What the task asks »
Please filter the entries and return only the lines that include "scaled".

(Stored records)
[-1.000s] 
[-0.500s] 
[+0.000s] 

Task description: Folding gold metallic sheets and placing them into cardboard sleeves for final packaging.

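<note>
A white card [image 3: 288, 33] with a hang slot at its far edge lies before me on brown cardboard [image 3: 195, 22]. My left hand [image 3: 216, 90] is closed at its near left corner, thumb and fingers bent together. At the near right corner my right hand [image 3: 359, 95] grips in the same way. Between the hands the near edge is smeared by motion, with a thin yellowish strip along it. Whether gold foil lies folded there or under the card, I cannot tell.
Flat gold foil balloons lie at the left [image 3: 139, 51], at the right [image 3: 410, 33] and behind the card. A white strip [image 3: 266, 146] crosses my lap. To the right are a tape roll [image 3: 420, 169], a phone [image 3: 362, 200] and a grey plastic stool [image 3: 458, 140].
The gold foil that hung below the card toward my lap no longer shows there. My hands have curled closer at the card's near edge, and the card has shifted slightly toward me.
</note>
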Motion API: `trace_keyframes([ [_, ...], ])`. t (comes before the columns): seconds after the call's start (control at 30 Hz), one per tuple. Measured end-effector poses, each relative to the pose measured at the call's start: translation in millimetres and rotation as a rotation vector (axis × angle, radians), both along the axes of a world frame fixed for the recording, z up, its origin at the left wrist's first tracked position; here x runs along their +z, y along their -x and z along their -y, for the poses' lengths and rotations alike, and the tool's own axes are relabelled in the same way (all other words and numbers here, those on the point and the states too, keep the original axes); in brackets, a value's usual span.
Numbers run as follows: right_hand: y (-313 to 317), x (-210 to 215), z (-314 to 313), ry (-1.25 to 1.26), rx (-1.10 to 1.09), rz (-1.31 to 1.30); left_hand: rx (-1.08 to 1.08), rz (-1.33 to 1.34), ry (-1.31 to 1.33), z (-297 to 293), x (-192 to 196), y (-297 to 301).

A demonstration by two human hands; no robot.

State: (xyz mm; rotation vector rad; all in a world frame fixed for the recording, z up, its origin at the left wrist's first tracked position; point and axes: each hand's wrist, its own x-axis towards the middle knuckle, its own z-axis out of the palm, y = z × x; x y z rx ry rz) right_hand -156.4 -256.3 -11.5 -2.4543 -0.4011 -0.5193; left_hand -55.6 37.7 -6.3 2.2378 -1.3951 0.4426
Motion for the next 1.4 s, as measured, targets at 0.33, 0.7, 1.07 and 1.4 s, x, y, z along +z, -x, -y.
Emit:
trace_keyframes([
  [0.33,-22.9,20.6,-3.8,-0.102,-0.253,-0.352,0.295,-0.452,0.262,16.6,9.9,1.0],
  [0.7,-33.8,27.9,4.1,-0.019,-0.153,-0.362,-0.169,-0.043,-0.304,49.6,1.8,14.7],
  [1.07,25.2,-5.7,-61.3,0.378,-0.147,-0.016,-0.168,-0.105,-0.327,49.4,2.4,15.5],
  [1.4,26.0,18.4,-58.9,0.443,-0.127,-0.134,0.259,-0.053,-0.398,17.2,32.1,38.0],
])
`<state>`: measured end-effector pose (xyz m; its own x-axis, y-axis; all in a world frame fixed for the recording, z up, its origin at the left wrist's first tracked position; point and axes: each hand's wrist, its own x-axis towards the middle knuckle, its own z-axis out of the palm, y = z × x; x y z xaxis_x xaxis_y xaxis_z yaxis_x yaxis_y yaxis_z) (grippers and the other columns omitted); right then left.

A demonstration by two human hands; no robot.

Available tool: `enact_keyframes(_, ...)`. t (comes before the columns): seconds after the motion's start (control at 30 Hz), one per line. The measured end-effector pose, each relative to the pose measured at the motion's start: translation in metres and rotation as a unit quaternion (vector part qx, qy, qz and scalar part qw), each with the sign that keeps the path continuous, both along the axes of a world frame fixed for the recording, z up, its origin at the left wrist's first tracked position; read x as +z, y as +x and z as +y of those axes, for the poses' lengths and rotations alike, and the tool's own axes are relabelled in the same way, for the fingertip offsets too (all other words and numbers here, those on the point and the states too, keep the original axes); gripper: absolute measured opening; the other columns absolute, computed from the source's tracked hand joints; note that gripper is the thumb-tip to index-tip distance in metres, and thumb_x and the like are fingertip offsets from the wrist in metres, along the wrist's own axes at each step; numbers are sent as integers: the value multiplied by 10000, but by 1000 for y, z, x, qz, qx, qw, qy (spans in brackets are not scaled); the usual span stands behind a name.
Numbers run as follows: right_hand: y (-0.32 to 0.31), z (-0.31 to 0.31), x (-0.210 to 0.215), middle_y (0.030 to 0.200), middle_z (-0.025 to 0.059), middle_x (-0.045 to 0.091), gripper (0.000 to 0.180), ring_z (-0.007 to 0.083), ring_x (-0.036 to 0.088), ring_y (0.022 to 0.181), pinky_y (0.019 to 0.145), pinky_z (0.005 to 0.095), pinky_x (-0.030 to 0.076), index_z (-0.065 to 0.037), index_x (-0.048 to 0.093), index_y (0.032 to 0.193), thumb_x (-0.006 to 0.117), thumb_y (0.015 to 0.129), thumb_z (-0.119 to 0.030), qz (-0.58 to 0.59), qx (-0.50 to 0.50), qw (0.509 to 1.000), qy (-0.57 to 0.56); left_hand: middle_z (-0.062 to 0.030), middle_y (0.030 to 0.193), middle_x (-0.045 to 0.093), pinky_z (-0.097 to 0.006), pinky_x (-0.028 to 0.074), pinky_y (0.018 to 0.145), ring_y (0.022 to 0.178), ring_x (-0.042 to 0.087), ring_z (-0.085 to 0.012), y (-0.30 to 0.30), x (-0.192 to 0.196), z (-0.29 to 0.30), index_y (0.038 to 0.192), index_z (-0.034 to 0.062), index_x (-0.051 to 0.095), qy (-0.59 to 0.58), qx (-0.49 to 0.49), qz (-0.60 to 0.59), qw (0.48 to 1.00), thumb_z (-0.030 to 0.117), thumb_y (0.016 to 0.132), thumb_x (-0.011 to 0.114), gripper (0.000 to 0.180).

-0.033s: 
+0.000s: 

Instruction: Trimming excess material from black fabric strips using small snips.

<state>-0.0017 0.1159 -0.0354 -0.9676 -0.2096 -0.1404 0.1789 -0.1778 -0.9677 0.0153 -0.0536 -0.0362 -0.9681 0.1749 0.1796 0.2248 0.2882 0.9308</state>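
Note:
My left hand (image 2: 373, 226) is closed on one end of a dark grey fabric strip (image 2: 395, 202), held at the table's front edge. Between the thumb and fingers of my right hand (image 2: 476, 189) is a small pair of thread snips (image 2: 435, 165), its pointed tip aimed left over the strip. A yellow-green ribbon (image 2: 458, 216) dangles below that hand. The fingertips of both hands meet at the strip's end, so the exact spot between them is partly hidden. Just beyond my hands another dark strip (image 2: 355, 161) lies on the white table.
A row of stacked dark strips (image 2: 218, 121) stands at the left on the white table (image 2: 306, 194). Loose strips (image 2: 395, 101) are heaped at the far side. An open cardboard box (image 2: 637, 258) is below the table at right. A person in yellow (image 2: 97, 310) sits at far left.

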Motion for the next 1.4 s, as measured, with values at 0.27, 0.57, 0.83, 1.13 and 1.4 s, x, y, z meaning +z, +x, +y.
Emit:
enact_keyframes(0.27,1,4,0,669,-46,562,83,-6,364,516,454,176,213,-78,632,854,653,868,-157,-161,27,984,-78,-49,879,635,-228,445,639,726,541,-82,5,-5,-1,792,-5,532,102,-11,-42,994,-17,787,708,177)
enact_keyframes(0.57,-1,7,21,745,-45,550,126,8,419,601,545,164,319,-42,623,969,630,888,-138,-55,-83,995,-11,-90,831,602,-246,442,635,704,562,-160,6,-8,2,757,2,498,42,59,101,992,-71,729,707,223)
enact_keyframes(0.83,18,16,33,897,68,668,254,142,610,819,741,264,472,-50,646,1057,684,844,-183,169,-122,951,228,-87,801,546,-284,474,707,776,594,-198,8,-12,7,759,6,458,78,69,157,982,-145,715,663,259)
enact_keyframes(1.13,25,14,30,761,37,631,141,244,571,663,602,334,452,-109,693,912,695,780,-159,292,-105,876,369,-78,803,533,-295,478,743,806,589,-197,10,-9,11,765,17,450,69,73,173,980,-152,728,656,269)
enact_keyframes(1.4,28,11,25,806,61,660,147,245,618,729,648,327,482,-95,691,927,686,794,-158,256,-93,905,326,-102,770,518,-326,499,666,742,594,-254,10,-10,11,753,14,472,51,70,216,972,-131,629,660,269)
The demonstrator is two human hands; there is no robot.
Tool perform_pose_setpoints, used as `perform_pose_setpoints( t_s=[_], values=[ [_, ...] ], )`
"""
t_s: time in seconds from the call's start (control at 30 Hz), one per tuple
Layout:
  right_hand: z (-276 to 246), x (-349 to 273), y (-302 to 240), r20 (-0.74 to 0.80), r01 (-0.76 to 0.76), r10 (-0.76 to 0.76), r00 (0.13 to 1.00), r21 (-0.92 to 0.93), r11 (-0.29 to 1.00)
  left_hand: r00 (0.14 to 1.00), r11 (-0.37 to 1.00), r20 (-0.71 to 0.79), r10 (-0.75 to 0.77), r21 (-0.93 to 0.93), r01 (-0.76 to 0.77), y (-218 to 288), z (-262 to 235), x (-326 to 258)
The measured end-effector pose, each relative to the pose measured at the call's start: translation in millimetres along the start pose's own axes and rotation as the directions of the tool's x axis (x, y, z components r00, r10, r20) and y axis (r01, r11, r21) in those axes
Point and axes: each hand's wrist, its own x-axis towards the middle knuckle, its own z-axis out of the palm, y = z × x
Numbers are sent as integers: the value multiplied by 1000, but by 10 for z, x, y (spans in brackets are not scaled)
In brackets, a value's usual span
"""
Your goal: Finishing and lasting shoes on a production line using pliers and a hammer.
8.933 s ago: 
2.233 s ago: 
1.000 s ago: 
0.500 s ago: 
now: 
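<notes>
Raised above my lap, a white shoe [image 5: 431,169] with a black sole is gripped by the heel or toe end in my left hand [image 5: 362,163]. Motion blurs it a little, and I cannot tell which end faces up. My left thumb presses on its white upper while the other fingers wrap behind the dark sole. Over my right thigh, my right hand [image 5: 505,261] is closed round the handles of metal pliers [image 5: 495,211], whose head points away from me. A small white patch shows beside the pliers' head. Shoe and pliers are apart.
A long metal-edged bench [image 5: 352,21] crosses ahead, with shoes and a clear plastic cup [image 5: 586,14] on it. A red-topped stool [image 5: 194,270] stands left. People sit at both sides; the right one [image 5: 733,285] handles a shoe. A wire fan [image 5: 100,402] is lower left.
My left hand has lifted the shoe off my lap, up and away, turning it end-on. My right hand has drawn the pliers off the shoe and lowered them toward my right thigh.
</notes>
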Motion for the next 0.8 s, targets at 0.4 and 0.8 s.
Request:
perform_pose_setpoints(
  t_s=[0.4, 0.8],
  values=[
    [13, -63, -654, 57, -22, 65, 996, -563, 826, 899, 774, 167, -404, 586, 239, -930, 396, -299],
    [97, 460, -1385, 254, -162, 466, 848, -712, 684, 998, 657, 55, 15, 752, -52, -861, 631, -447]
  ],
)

Response »
Available tool: `enact_keyframes(_, ...)`. t (comes before the columns): seconds after the motion's start (control at 30 Hz), one per line. The measured end-effector pose, each relative to the pose measured at the motion's start: translation in metres and rotation as a unit quaternion (vector part qx, qy, qz and scalar part qw), each with the sign that keeps the path continuous, both along the axes of a world frame fixed for the recording, z up, its origin at the left wrist's first tracked position; read x as +z, y as +x and z as +y of those axes, for the poses' lengths and rotations alike, and the tool's own axes are relabelled in the same way, for the fingertip offsets too (all other words and numbers here, those on the point and the states too, keep the original axes); gripper: absolute measured opening; the other columns absolute, computed from the source's tracked hand joints; note that gripper is the thumb-tip to index-tip distance in metres, and thumb_x and the like are fingertip offsets from the wrist in metres, along the wrist's own axes at each step; numbers are sent as integers: the value multiplied by 10000, but by 1000 for y, z, x, qz, qx, qw, qy (spans in brackets are not scaled); the usual span stands behind a name.
Numbers are sent as integers: the value multiplied by 1000, but by 10 for z, x, y (spans in brackets are not scaled)

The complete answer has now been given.